▸ **Work task**
Your copy of the entries must be exact, and it must not include the pictures.
+ + +
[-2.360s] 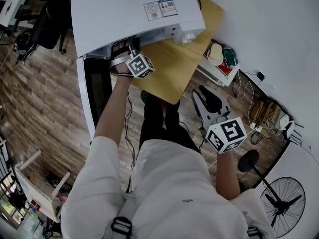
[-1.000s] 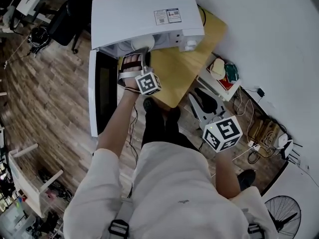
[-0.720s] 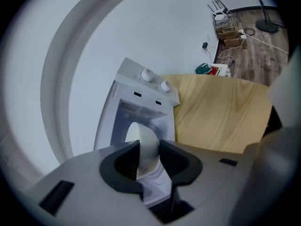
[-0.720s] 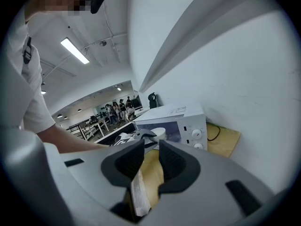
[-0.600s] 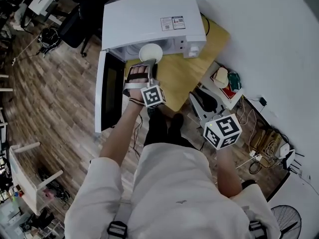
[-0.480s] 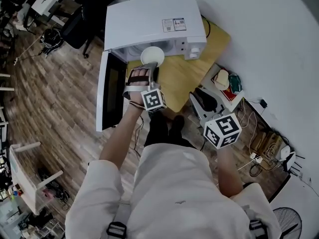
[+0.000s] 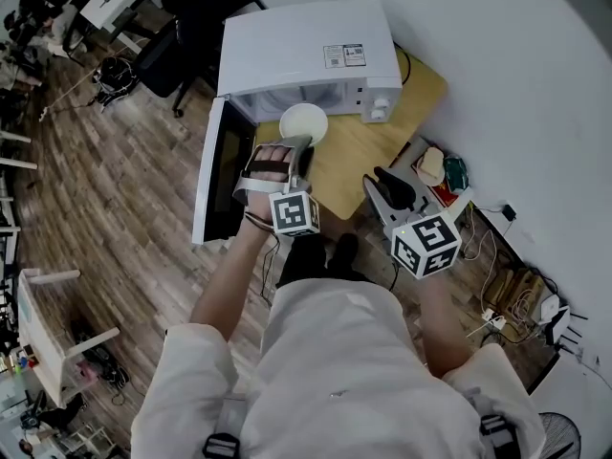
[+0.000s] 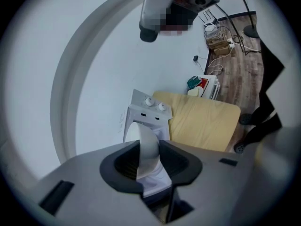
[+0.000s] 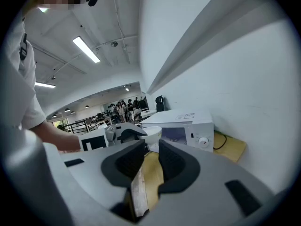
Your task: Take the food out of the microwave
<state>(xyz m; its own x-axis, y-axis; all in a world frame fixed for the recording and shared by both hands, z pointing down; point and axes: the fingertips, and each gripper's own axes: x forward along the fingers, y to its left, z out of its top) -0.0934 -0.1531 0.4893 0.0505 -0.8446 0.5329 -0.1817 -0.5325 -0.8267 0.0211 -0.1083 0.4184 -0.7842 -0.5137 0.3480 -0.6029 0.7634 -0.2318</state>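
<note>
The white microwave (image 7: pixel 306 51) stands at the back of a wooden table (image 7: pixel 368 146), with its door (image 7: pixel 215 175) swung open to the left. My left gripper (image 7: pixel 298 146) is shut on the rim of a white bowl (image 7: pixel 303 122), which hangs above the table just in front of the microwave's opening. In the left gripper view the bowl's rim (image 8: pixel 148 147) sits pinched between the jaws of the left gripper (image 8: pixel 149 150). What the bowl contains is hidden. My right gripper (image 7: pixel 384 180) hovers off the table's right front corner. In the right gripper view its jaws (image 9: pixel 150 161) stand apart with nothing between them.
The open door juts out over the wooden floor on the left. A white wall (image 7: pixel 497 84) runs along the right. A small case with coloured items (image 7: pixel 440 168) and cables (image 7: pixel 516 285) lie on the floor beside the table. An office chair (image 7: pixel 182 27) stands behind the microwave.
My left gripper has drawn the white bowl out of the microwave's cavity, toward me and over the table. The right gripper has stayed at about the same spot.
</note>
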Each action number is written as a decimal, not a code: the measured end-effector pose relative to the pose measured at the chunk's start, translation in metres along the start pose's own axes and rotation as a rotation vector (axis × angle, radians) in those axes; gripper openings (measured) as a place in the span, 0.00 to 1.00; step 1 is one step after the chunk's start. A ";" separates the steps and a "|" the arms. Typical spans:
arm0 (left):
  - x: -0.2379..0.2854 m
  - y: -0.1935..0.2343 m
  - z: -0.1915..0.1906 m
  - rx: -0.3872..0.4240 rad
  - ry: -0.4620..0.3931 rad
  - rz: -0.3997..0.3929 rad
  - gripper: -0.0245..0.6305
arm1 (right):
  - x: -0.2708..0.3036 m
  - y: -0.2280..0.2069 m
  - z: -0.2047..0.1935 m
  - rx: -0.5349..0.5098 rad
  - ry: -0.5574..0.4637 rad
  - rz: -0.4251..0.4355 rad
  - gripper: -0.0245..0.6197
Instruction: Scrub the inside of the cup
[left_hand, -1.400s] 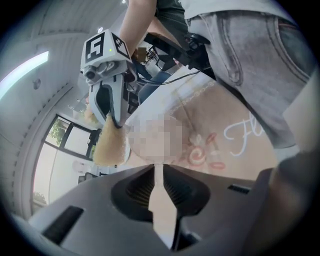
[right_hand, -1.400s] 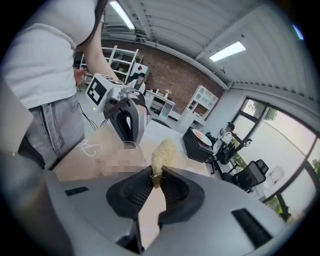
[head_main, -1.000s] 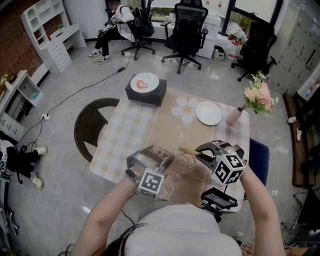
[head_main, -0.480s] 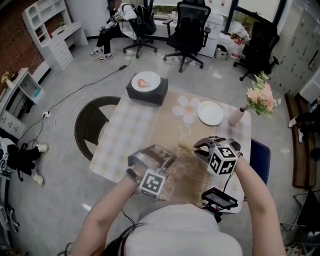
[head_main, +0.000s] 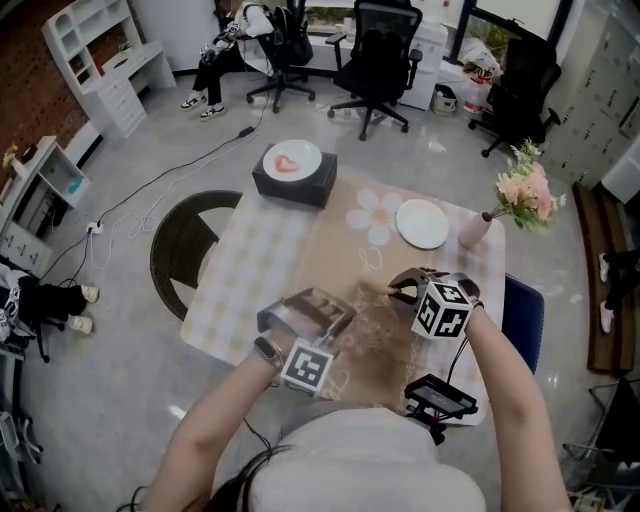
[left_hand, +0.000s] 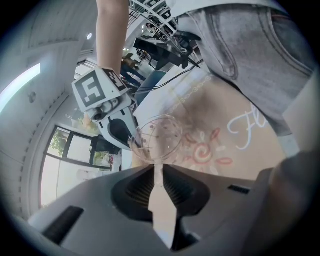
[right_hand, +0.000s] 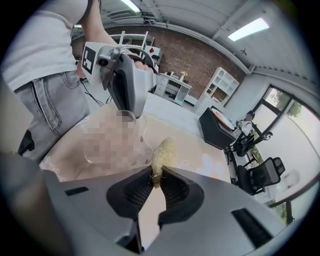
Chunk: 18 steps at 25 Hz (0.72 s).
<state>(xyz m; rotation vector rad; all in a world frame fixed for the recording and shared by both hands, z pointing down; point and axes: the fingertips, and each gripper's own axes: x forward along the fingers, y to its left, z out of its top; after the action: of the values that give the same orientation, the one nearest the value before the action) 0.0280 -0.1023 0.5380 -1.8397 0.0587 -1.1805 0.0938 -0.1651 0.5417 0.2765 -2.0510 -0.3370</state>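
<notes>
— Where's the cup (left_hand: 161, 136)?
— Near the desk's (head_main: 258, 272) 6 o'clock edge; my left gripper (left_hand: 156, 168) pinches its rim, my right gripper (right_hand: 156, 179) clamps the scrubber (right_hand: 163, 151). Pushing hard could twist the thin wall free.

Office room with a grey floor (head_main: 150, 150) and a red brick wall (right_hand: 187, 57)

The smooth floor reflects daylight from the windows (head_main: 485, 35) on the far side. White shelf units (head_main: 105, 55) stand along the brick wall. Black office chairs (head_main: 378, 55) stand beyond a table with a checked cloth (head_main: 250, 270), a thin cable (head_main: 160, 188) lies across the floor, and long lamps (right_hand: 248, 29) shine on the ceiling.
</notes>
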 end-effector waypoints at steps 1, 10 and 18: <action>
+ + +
▸ **Task response**
[-2.360s] 
[-1.000s] 
[-0.720s] 
[-0.720s] 
[-0.600s] 
[-0.480s] 
[+0.000s] 
[+0.000s] 
[+0.000s] 
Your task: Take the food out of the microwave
<state>(xyz m; its own x-axis, y-axis; all in a world frame fixed for the recording and shared by both hands, z pointing down; point and axes: the fingertips, and each gripper's own axes: x forward along the fingers, y to its left, z out of its top) -0.0934 -0.1531 0.4893 0.0505 -0.8446 0.5329 -0.1817 -0.5325 -0.8267 0.0211 -0.1083 0.4184 -0.7842 -0.5137 0.3480 -0.6029 0.7634 -0.2318</state>
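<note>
The white microwave (image 7: pixel 306 51) stands at the back of a wooden table (image 7: pixel 368 146), with its door (image 7: pixel 215 175) swung open to the left. My left gripper (image 7: pixel 298 146) is shut on the rim of a white bowl (image 7: pixel 303 122), which hangs above the table just in front of the microwave's opening. In the left gripper view the bowl's rim (image 8: pixel 148 147) sits pinched between the jaws of the left gripper (image 8: pixel 149 150). What the bowl contains is hidden. My right gripper (image 7: pixel 384 180) hovers off the table's right front corner. In the right gripper view its jaws (image 9: pixel 150 161) stand apart with nothing between them.
The open door juts out over the wooden floor on the left. A white wall (image 7: pixel 497 84) runs along the right. A small case with coloured items (image 7: pixel 440 168) and cables (image 7: pixel 516 285) lie on the floor beside the table. An office chair (image 7: pixel 182 27) stands behind the microwave.
My left gripper has drawn the white bowl out of the microwave's cavity, toward me and over the table. The right gripper has stayed at about the same spot.
</note>
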Each action number is written as a decimal, not a code: the measured end-effector pose relative to the pose measured at the chunk's start, translation in metres along the start pose's own axes and rotation as a rotation vector (axis × angle, radians) in those axes; gripper openings (measured) as a place in the span, 0.00 to 1.00; step 1 is one step after the chunk's start. A ";" separates the steps and a "|" the arms. Typical spans:
arm0 (left):
  - x: -0.2379..0.2854 m
  - y: -0.1935..0.2343 m
  - z: -0.1915..0.1906 m
  - rx: -0.3872..0.4240 rad
  - ry: -0.4620..0.3931 rad
  - rz: -0.3997..0.3929 rad
  - gripper: -0.0245..0.6305
arm1 (right):
  - x: -0.2708..0.3036 m
  - y: -0.2280..0.2069 m
  - z: -0.2047..0.1935 m
  - rx: -0.5349..0.5098 rad
  - ry: -0.5574..0.4637 rad
  - rz: -0.4251..0.4355 rad
  - gripper: -0.0245..0.6197
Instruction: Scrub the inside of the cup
[left_hand, -1.400s] 
[right_hand, -1.400s] 
[head_main, -1.000s] 
[head_main, -0.480s] 
[head_main, +0.000s] 
[left_hand, +0.000s] 
[right_hand, +0.000s] 
Chunk: 18 steps at 25 Hz (0.72 s).
<state>(xyz m; rotation vector rad; all in a world frame fixed for the recording and shared by both hands, z pointing down; point and axes: the fingertips, and each gripper's own axes: x forward along the fingers, y to its left, z out of its top; after the action: of the values that give the same orientation, the one nearest the value before the action) 0.0280 -0.1023 0.5380 -1.8397 0.0587 -1.1805 0.0938 -0.1651 0.5417 0.2765 -2.0510 -0.3370</state>
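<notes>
— Where's the cup (left_hand: 161, 136)?
— Near the desk's (head_main: 258, 272) 6 o'clock edge; my left gripper (left_hand: 156, 168) pinches its rim, my right gripper (right_hand: 156, 179) clamps the scrubber (right_hand: 163, 151). Pushing hard could twist the thin wall free.

Office room with a grey floor (head_main: 150, 150) and a red brick wall (right_hand: 187, 57)

The smooth floor reflects daylight from the windows (head_main: 485, 35) on the far side. White shelf units (head_main: 105, 55) stand along the brick wall. Black office chairs (head_main: 378, 55) stand beyond a table with a checked cloth (head_main: 250, 270), a thin cable (head_main: 160, 188) lies across the floor, and long lamps (right_hand: 248, 29) shine on the ceiling.
</notes>
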 end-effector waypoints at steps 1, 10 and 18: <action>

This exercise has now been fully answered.